Specify additional scopes to search for Organizational Units on the Object Picker dialog. The Object Picker dialog appears when you need to select an object inside the form.

The Object Picker dialog is used on Move forms for Active Directory users, groups, contacts, and computers.

By default, this setting is empty, and only OUs from the scope, specified in the Limit scope to this domain or OU setting, would be listed in the Object Picker.

To allow delegated administrators to move objects to additional Organizational Units, add those OUs to the Move Scope(s) setting.

Example: Let the AD Users web query scope is limited by OU=OU1,DC=cayo,DC=com. We need to move User1, located in OU1, to OU2.

In the Move Scope(s), specify the distinguished name of an additional OU: OU=OU2,DC=cayo,DC=com. This OU is not included in the AD Users web query scope. In this case, when you move a User1 to another OU, you could move this user not only to OUs located in OU1 but also to OU2. You would be able to find and select this OU in the Object Picker dialog.

You can select the depth of the moving scope. There are two options:

1. Scope OU(s) and all sub-OU(s) (Subtree) - Move users to any OUs that are located in the AD Users web query scope and to OUs defined in the Move Scope(s) setting, including its sub-OUs.

2. Scope OU(s) only (Base) - Move users only to OUs specified in the Move Scope(s) setting.

Define a country/region to assign to new users created in the Web Portal. If a cloud user account is provisioned for this user in Microsoft 365, a user country is automatically used as a Microsoft 365 usage location. The default value is set in the Active Directory extension settings > Default country/region setting.

For more information about the Microsoft 365 settings, see the Microsoft 365 extension settings article.

Define the default values for cases when a cloud user account is provisioned for AD users. The default values for these settings are specified in the Microsoft 365 extension settings > Other User Provisioning Settings section.

Values are used in the Regional settings section in New User | Office 365 Mailbox post creation tasks rule.

Cayosoft Administrator allows allocating Office 365 licenses and assigning quota limits by Administrative Units.
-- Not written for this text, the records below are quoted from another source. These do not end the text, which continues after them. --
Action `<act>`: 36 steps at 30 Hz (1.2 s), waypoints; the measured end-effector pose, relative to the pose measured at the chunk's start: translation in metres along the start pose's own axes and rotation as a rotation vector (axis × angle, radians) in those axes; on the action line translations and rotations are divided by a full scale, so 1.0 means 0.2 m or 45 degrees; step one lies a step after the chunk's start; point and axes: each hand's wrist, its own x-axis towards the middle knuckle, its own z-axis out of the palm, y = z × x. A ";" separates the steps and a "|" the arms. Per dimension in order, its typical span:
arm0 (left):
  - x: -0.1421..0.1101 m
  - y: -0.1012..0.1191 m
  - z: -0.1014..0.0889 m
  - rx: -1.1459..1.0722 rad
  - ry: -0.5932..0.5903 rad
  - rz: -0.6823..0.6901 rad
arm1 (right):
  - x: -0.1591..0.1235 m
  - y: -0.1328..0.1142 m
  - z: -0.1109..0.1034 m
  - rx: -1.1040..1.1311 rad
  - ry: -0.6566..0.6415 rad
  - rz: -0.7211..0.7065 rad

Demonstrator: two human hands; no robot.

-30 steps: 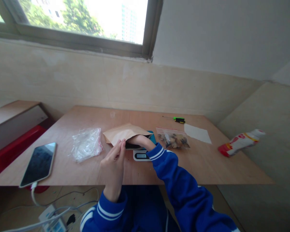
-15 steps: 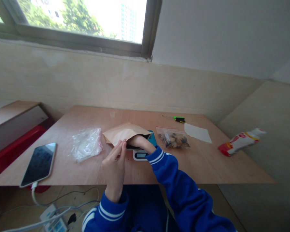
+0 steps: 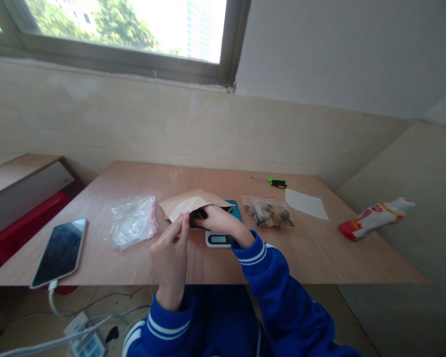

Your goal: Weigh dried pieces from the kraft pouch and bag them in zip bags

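Note:
A brown paper pouch (image 3: 188,203) lies on a small scale (image 3: 220,239) with a teal top, its mouth facing me. My left hand (image 3: 172,248) pinches the near edge of the pouch mouth, fingers pressed together. My right hand (image 3: 218,221) is at the mouth, its fingers curled round something small and dark that I cannot make out. Both sleeves are blue with white stripes.
On the wooden table (image 3: 319,253) lie a crumpled clear zip bag (image 3: 133,220), a phone (image 3: 60,250) on a cable at the left, a filled zip bag (image 3: 269,213), a white sheet (image 3: 306,204), a green-handled screwdriver (image 3: 276,183) and a red-white bottle (image 3: 375,217) by the right wall.
My right hand has drawn back out of the pouch; before, it was buried to the wrist, now its knuckles and fingers show at the mouth. The left hand has stayed put.

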 end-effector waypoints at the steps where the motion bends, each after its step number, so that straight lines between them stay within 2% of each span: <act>1: 0.00 0.00 0.00 0.000 0.000 -0.011 | 0.00 0.00 -0.01 0.035 -0.042 -0.013; 4: 0.00 0.01 0.00 -0.030 -0.022 -0.031 | -0.02 0.00 -0.04 0.090 -0.177 -0.072; 6: 0.01 0.01 -0.01 -0.052 -0.043 -0.038 | -0.04 -0.02 -0.07 0.036 -0.201 -0.095; 13: 0.05 0.01 -0.06 -0.100 -0.120 -0.165 | -0.13 -0.12 -0.15 -0.180 -0.045 -0.188; 16: 0.09 0.02 -0.07 -0.156 -0.178 -0.225 | -0.16 -0.12 -0.19 -0.177 0.031 -0.192; 19: 0.14 0.04 -0.07 -0.135 -0.215 -0.202 | -0.17 -0.09 -0.22 -0.146 0.132 -0.147; 27: 0.30 0.11 -0.07 -0.042 -0.248 -0.053 | -0.12 0.02 -0.27 0.306 0.286 -0.095; 31: 0.37 0.12 -0.05 -0.095 -0.276 -0.064 | -0.06 0.05 -0.31 0.570 0.312 -0.126; 36: 0.46 0.11 -0.02 -0.070 -0.266 -0.082 | 0.03 0.11 -0.36 0.783 0.554 -0.157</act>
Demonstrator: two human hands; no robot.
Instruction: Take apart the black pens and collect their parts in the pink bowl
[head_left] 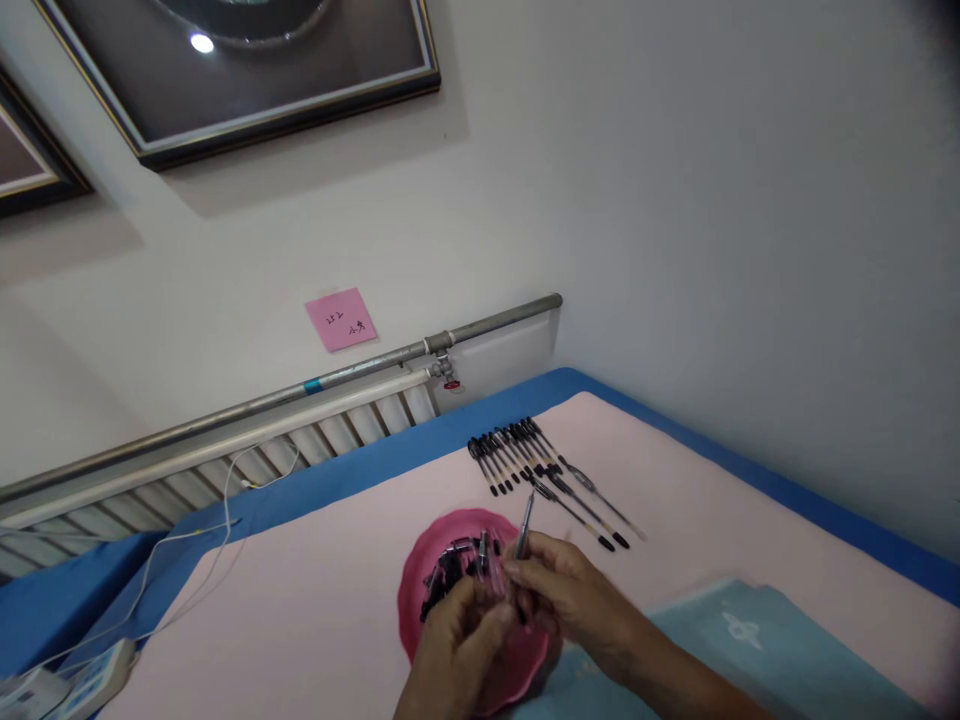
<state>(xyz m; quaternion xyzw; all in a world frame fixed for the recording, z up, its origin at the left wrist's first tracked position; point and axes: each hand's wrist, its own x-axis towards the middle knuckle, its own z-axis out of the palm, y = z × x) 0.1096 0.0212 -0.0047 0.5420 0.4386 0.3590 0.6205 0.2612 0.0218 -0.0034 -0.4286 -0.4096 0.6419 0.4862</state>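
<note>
My left hand (457, 640) and my right hand (566, 595) meet over a pink bowl (427, 555) that holds several black pen parts (450, 570). My right hand pinches a thin pen refill (525, 525) that points up and away. My left hand's fingers are curled around a small dark pen piece (484, 555) next to it. Beyond the bowl, a row of several assembled black pens (525, 460) lies side by side on the pink cloth (315, 600).
The pink cloth covers a blue-edged table (390, 455) set against a white wall. A light blue cloth (750, 640) lies at the near right. A radiator (225, 465) and a metal pipe (360, 370) run behind the table. A white cable (187, 540) and a device (67, 685) sit at the left.
</note>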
For example, having configured an Administrative Unit per department and then configuring License Quota in the AD Users web queries on these Administrative Units, you will prevent local department IT to over-use the Office 365 licenses and will get an overview of over-and under-use across departments.

For step-by-step configuration instructions, please see the Microsoft 365 License Quotas article.

1. Additional query criteria setting has been added.

2. Global search mode setting has been added.

3. Domain Controller and Credentials settings were deprecated.